Pouco criativa e nada ambiciosa, a produção do 11° disco de Taylor soa como se o Suno, software amador de inteligência artificial que cria músicas a partir dos comandos de seus usuários, tivesse sido usado para produzir as canções mais Taylor Swift e Jack Antonoff possíveis. Como produtor primário do disco, Antonoff reuniu todos os elementos sonoros mais previsíveis e característicos da década de oitenta e, por isso, quase tudo é eletrônico, com sequenciadores que embalam baixos, guitarra e percussão.
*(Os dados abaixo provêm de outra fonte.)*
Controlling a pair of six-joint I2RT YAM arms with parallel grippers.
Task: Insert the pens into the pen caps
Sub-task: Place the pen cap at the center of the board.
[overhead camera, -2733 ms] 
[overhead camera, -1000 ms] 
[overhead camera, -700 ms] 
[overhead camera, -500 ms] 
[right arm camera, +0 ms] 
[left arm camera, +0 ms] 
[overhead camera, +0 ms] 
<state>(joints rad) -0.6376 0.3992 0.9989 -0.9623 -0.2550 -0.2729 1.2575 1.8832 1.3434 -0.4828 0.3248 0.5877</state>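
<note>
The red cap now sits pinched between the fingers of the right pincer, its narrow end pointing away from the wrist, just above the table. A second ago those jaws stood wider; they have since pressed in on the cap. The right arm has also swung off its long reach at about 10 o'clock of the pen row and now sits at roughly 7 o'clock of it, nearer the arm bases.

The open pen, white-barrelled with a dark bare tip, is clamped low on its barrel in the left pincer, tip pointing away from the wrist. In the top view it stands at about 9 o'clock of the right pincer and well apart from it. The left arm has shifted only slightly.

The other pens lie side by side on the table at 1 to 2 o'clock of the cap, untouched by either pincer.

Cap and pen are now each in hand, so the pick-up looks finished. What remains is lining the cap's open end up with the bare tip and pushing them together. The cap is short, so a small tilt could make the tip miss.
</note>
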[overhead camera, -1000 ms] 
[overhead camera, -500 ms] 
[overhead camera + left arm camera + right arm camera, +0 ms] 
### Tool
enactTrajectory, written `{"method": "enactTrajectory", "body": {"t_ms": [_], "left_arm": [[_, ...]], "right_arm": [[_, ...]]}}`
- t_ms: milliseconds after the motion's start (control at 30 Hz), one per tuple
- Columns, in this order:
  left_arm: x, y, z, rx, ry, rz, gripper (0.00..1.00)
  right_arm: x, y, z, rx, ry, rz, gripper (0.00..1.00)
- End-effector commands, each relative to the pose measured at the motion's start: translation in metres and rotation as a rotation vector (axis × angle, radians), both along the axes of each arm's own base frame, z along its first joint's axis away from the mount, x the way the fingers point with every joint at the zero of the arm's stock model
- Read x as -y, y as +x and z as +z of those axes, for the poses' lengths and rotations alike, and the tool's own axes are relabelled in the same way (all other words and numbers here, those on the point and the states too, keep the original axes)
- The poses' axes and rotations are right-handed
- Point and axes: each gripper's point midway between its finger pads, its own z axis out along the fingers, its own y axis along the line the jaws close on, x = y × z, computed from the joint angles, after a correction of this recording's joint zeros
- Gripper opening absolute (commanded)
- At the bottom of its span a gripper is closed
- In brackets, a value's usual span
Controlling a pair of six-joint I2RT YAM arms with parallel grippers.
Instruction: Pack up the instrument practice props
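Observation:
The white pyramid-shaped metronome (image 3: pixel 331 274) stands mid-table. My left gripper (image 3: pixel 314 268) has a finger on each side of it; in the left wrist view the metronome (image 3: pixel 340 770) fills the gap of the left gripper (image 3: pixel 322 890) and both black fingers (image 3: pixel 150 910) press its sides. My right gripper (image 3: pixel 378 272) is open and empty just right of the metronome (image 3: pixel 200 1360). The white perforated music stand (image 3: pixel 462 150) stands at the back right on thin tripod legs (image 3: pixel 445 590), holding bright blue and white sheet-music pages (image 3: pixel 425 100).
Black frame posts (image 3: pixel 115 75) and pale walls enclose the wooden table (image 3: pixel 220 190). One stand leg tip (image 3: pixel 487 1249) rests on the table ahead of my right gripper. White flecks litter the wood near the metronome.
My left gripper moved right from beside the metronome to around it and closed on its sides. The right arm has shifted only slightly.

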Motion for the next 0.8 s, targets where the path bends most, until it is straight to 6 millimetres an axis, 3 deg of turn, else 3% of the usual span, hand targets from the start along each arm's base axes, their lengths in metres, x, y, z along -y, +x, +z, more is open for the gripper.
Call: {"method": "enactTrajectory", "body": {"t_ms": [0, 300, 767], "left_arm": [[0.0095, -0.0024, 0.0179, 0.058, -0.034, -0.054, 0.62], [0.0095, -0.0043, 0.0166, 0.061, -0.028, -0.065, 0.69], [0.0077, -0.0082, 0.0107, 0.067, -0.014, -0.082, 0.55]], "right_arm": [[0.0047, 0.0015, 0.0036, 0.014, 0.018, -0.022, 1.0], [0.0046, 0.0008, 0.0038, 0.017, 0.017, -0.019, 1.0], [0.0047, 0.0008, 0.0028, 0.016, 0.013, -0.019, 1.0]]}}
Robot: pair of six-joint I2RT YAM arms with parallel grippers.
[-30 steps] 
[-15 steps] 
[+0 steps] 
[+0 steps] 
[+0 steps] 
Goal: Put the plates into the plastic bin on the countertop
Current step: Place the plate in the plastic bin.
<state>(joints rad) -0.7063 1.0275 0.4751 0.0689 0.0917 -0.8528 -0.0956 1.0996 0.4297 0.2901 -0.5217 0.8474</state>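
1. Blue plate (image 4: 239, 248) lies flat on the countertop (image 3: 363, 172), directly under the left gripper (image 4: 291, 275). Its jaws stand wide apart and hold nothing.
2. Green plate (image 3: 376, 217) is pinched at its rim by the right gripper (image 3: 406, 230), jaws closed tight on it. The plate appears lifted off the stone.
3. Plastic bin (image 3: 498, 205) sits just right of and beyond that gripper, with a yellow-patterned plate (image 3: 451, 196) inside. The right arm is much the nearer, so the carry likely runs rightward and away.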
Presumivelmente, qualquer que seja o instrumento usado, ele vem acompanhado de sintetizadores que, bem como no Midnights, estão por todos os lados — quer estejam fazendo escalas nada interessantes ou repetindo uma mesma melodia monótona ao longo da mesma faixa.
Tamanha previsibilidade é responsável por fazer com que, já na altura da quinta música, se revire os olhos no instante em que os sintetizadores aparecem, pulsando na sucessão de uma passagem vocal particularmente harmoniosa por parte de Taylor. So Long, London, a faixa em questão, apresenta algumas das letras mais engenhosas e poéticas de sua carreira: “Todo suspiro tem o ar mais rarefeito quando não se tem certeza que ele quer continuar (…) Quanta tristeza você achava que eu tinha em mim?”, canta, lamentando o fim de seu relacionamento com o ator britânico Joe Alwyn ao mesmo tempo em que se despede de uma relação afetuosa com a capital inglesa. “Você nos sacrificou para os deuses de seus dias mais obscuros (…) e eu estou muito irritada porque amava esse lugar; então até logo, Londres”.
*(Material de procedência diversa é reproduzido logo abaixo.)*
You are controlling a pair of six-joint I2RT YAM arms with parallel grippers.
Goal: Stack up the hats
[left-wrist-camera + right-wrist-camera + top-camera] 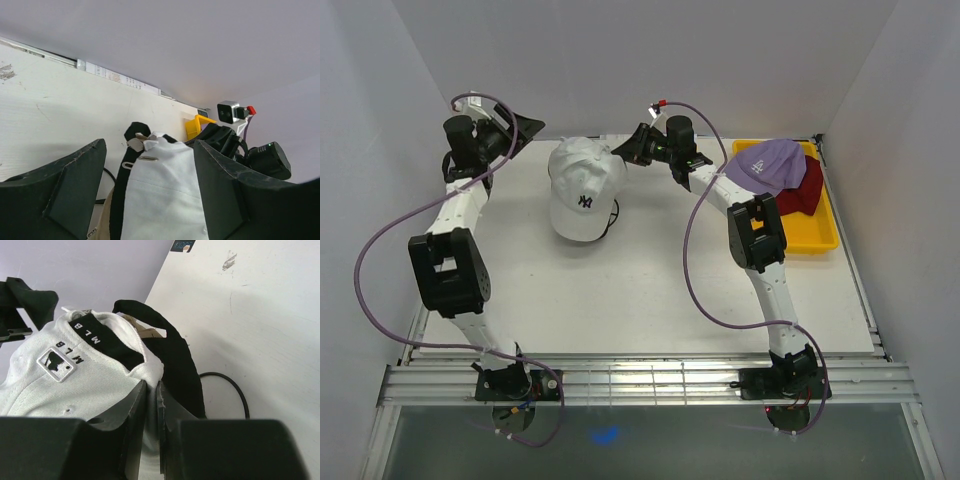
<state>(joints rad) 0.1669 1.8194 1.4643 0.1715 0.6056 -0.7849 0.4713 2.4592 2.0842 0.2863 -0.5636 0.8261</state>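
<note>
On the white table (620, 290), the white cap (582, 200) with a dark logo lies on top of a black cap (175, 360), its brim toward the arm bases. More to the right, a yellow tray (817, 240) holds the lavender cap (770, 165) over the dark red cap (807, 195). Behind the white cap, the right gripper (623, 152) is clenched on its back rim. At the far left, the left gripper (527, 128) has its jaws spread and grasps nothing
</note>
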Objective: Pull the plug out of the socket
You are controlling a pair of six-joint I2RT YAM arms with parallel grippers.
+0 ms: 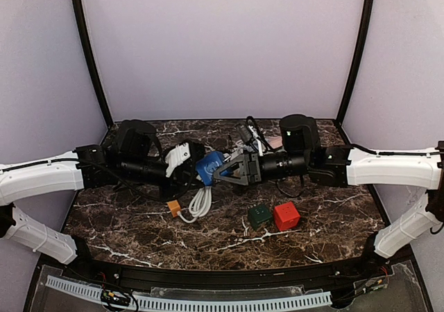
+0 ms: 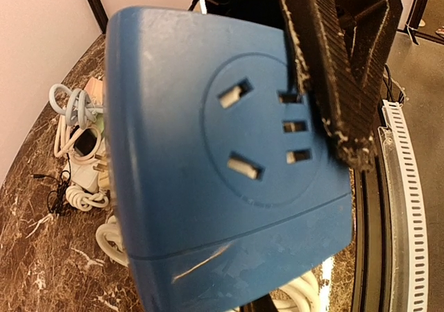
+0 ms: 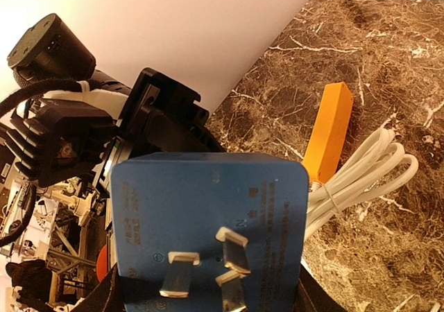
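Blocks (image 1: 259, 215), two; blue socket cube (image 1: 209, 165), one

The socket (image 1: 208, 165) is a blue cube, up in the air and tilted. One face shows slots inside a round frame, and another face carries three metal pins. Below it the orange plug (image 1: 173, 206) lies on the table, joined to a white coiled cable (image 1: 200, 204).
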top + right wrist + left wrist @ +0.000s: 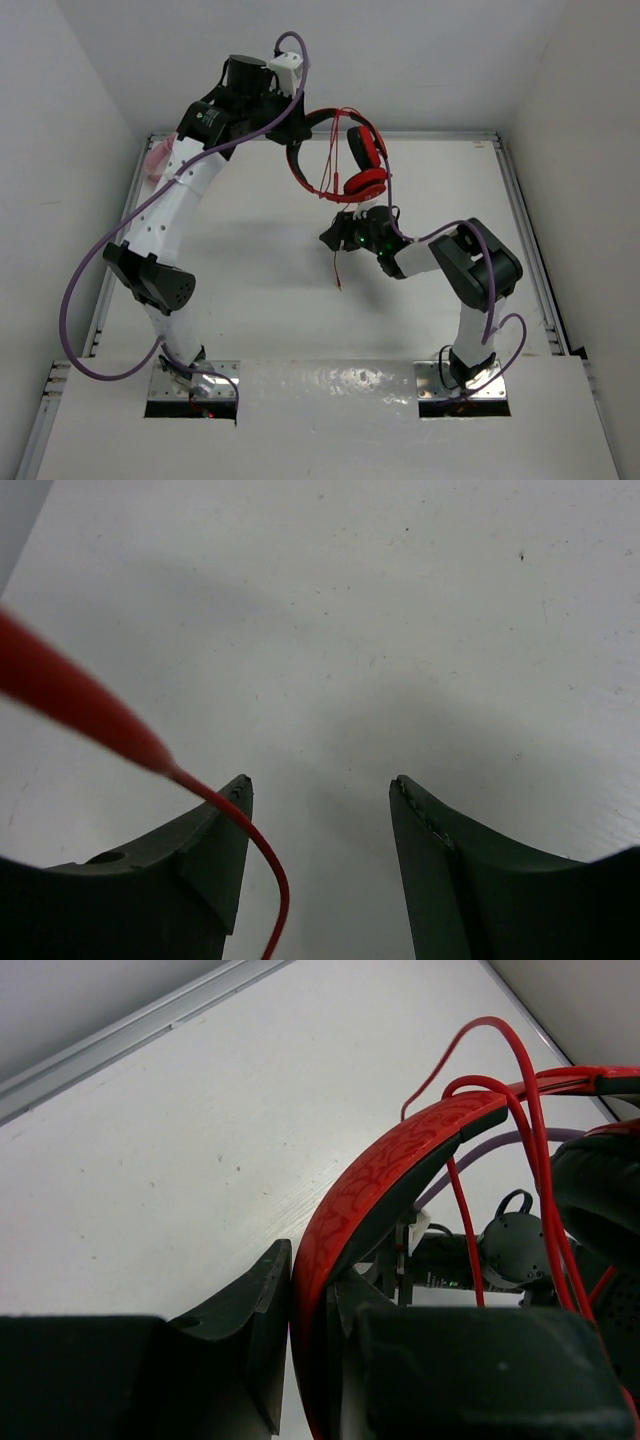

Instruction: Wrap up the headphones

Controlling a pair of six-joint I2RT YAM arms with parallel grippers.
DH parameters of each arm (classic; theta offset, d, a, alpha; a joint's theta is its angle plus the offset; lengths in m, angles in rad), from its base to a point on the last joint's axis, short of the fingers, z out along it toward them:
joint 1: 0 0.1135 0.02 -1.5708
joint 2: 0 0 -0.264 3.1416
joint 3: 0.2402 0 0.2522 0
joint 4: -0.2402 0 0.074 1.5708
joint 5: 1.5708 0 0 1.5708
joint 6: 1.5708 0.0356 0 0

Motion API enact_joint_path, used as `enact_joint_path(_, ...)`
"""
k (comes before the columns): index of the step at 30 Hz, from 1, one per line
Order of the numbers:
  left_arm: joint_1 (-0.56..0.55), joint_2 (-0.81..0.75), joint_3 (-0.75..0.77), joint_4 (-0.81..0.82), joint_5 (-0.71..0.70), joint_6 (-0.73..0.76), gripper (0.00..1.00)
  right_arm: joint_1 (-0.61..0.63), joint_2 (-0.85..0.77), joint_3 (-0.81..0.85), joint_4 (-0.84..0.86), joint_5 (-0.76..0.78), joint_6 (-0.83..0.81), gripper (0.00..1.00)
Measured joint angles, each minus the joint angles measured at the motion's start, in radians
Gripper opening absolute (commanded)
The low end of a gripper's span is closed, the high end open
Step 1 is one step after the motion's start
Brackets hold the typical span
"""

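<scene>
Upper middle of the overhead view: your left end effector (290, 135) holds the red headphones (366, 183) by the headband (300, 170), close to the back rail (440, 135) of the white worktop (250, 230); the two round ear cups (365, 150) sit to the right of the grip, one above the other in the frame. In the left wrist view that end effector (310, 1290) is narrow, its fingers (255, 1310) pressed on either side of the headband (400, 1160), with loops of cord (535, 1130) draped over the band at the right of the frame.

The thin red cord (338, 270) hangs down past the cups toward the middle of the frame, its tip over bare worktop. Your right end effector (335, 235) sits just below the lower cup, beside that cord; in the right wrist view it (320, 790) stands wide, and the cord (270, 870) crosses the tip of the finger (215, 850) on the left of the frame without being pinched.

Bare worktop (400, 630) shows beneath the wide fingers and across the centre and lower left of the overhead view. The side rails (530, 250) and white walls (590, 150) bound the worktop left and right; a pink object (160, 160) lies at the left rail, partly behind your left arm.
</scene>
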Motion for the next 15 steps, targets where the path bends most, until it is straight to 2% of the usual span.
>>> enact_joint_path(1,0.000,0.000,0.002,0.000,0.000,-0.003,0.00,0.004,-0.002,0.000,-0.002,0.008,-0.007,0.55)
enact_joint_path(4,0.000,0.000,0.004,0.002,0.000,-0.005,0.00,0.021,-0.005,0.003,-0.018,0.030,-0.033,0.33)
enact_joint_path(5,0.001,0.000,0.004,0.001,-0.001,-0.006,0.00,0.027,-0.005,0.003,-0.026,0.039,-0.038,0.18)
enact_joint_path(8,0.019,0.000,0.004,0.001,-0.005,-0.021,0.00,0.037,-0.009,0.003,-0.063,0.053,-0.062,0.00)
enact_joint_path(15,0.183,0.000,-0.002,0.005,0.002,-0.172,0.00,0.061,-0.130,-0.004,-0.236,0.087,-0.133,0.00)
Mesmo assim, para o ouvinte casual, pouco engajado nas narrativas contadas pelas letras da cantora e ainda menos interessado conectá-las com canções anteriores ou detalhes de sua vida pessoal, a experiência do The Tortured Poets Department é notavelmente repetitiva e solidamente entediante. A única verdadeira surpresa no projeto é perceber o quão abaixo da média ele é, tanto para os padrões de Swift quanto para os de Antonoff.
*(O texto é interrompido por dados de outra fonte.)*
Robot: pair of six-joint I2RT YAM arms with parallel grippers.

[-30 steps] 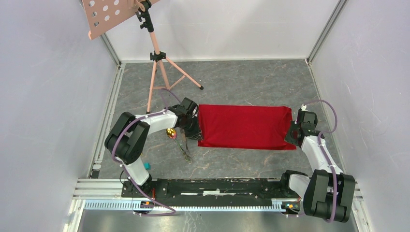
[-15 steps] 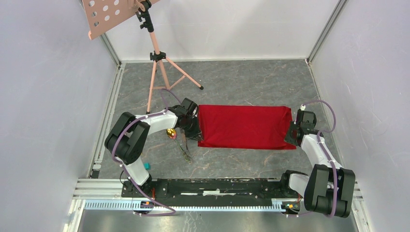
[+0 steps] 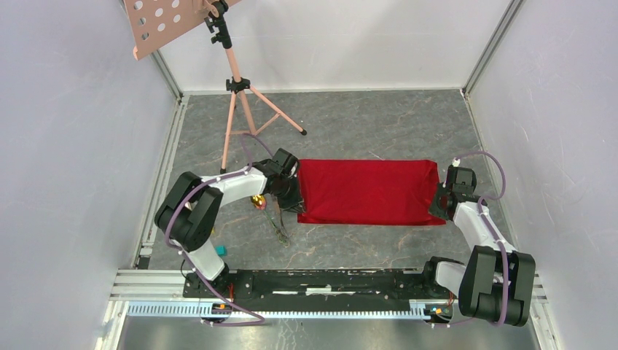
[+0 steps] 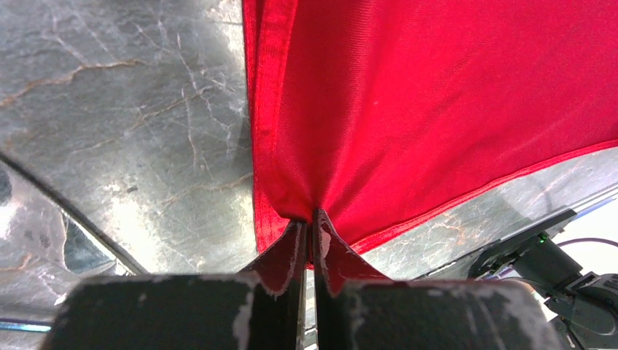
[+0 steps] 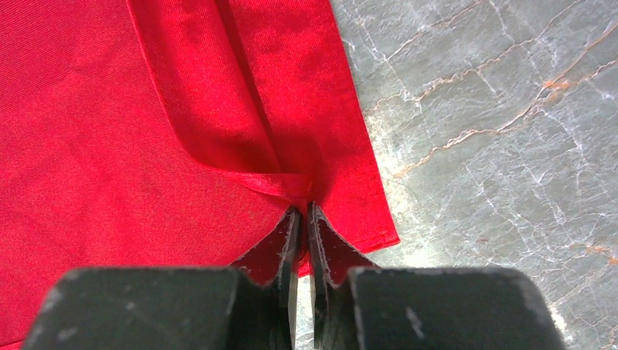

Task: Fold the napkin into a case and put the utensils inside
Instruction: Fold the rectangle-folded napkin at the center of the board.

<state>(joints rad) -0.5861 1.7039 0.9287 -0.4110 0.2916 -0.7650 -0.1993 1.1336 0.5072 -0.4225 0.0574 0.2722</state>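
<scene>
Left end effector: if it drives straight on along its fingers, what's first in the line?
The red napkin: the left end effector is shut on its edge, and more cloth lies straight ahead. Depth beyond that is unclear.

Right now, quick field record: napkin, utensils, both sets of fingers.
napkin: red, folded into a rectangle, lying on the table
left fingers: shut on the napkin's left edge
right fingers: pinching a fold at the napkin's right edge
utensils: on the table left of the napkin, not inside it
</scene>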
A impressão deixada pelo TTPD é a de que a estadunidense deve ter acumulado, ao longo dos últimos dois anos, um punhado de composições mais ou menos estruturadas e, no frenesi obsessivo de apertar ainda mais a coleira que instalou no pescoço da indústria fonográfica, decidiu simplesmente lançá-las sem a menor curadoria artística daquele material. Esta falta de entusiasmo debilita especialmente a eficiência de faixas como Clara Bow, na qual Swift aborda a tendência cíclica de Hollywood a substituir suas estrelas por contrapartes mais jovens e domáveis. Por mais vulnerável que a cantora esteja sendo ao assumir o quão apavorante a ideia de ser submetida a esse mesmo processo é para ela, é quase impossível se impressionar depois de mais de uma dezena de músicas de produção tão insípida e pouco inspirada. Não seria exagerado afirmar que, na esperança de se isolar das movimentações dessa mesma indústria misógina e etarista, Taylor tenha perdido, neste novo disco, a gana que torna a maioria de seus outros trabalhos tão autorais, sinceros e criativos para ser mais comercial do que nunca — o que é, definitivamente, um sacrifício imensamente frustrante.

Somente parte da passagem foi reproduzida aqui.